Cinema Museum introduction:
Women and Cocaine Presents is a film night presented by curator Caroline Cassin at The Cinema Museum to celebrate the fierce and liberated women of Pre code cinema. From the period of 1930 to 1934, before the introduction of censorship, women were depicted in roles with a frankness and sex-positivity that remains rare even today. Each month we celebrate a different woman from that era. This month it's Barbara Stanwyck who, in one of her defining early roles, plays Lora Hart, an idealistic nurse who takes a job caring for two wealthy little kids kept in a state of mysterious ill health. As Lora works the night shift, she uncovers a sinister plot involving their menacing chauffeur, Nick (played by Clark Gable sans moustache).

Chicago Reader review:
A William Wellman curiosity done for Warners in 1931, this gritty thriller, a favorite of film critic Manny Farber, is of principal interest today for its juicy early performances by Barbara Stanwyck, Joan Blondell, and Clark Gable. Hard as nails, with lots of spunk.
Jonathan Rosenbaum

Here (and above) is the trailer.

Capital Celluloid 2026 — Day 22: Thu Jan 22

The Witch Who Came from the Sea (Climber, 1976): Nickel Cinema, 6pm

This film was one of the original banned 'video nasties' in the UK in the 1980s.

Nickel Cinema introduction:

A troubled woman named Molly works nights as a waitress at a seaside bar while caring for her young nephews by day. Haunted by memories of childhood abuse at the hands of her sea‑captain father, she becomes increasingly tormented by nightmares and fantasies. As her grip on reality slips, she begins seducing men and enacting a brutal, vengeful murder spree. Bleak and disturbing, The Witch Who Came from the Sea is more psychological horror than supernatural — a grim portrait of trauma, repression, and rage that turns intimacy into terror and the ocean’s memory into a twisted obsession.

Starburst Magazine review:
If you ever find yourself arguing that the idiots behind the ‘video nasties’ list didn’t have a clue what they were doing, The Witch Who Came from the Sea should be your Exhibit A. This film doesn’t deserve its schlocky reputation and it certainly has nothing to do with the evocative but incredibly misleading poster that probably put it on the list in the first place – there are no witches here, and certainly no warrior women brandishing decapitated heads. Instead, The Witch Who Came from the Sea is an intriguing and occasionally moving study of an abused young woman spiralling into insanity. True, it has the low-budget look of most ’70s exploitation movies, but Perkins’ extraordinarily nuanced performance, the psychologically incisive screenplay by her soon-to-be-ex-husband Robert Thom (Death Race 2000) and the classy cinematography by DOP Dean Cundey, who would later lens John Carpenter’s Halloween, The Fog and The Thing, elevates this controversial little psycho-shocker into the echelons of art. This isn’t some grubby video nasty designed to shock and titillate, this is a chillingly effective character study that occupies the shadowy middle-ground somewhere between Polanski’s Repulsion and Meir Zarchi’s I Spit on Your Grave.

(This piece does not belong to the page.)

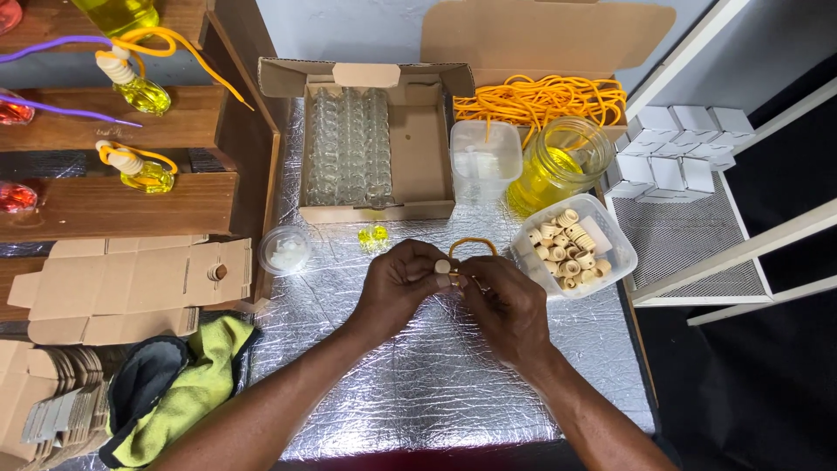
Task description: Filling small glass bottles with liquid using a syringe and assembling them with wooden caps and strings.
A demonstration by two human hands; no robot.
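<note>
My left hand [403,281] and my right hand [504,301] meet over the silver foil mat [418,384]. The left fingers pinch a small round wooden cap [443,266]. Between the two hands runs an orange cord loop [472,245], which arches up behind the fingers; the right hand pinches its end next to the cap. A small bottle of yellow liquid [373,235] lies on the foil just beyond the left hand.
A plastic tub of wooden caps [571,244] stands right of my hands, with a jar of yellow liquid [558,164] and a box of orange cords [540,98] behind. A carton of empty glass bottles [350,144] sits at the back. Flat cardboard blanks [131,283] and a yellow-green cloth [187,384] lie left.
</note>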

Here (and above) is the opening scene.

Capital Celluloid 2026 — Day 21: Wed Jan 21

The American Friend (Wenders, 1977): Prince Charles Cinema, 8.30pm

This film also screens on Tuesday February 17th. Details here.

Chicago Reader review:
This gripping 1977 American thriller from Wim Wenders turns back on itself with deadly European irony. Dennis Hopper is an international art smuggler, Bruno Ganz is a Hamburg craftsman. Together they commit a murder and briefly become friends. The film has a fine grasp of tenuous emotional connections in the midst of a crumbling moral universe. Wenders's films (Kings of the Road, Alice in the Cities) are about life on the edge; this is one of his edgiest.
Dave Kehr

Here (and above) is the trailer.

Capital Celluloid 2026 — Day 20: Tue Jan 20

Love Hotel (Somai, 1985): Nickel Cinema, 8.15pm

Dazed introduction to  Shinji Somai:'When it comes to filmmaking auteurs, Somai, a previously forgotten master of 1980s Japanese cinema, is not a name that has always been afforded much attention in Western criticism. But off the back of passionate new appraisals by contemporary filmmakers, a first US-based retrospective of his films in New York in 2023, and a string of UK home media releases in 2024, the director is now rightly getting his dues overseas – some two decades after his death from lung cancer at the age of just 53.' The Nickel Cinema are showing one of his lesser known films here.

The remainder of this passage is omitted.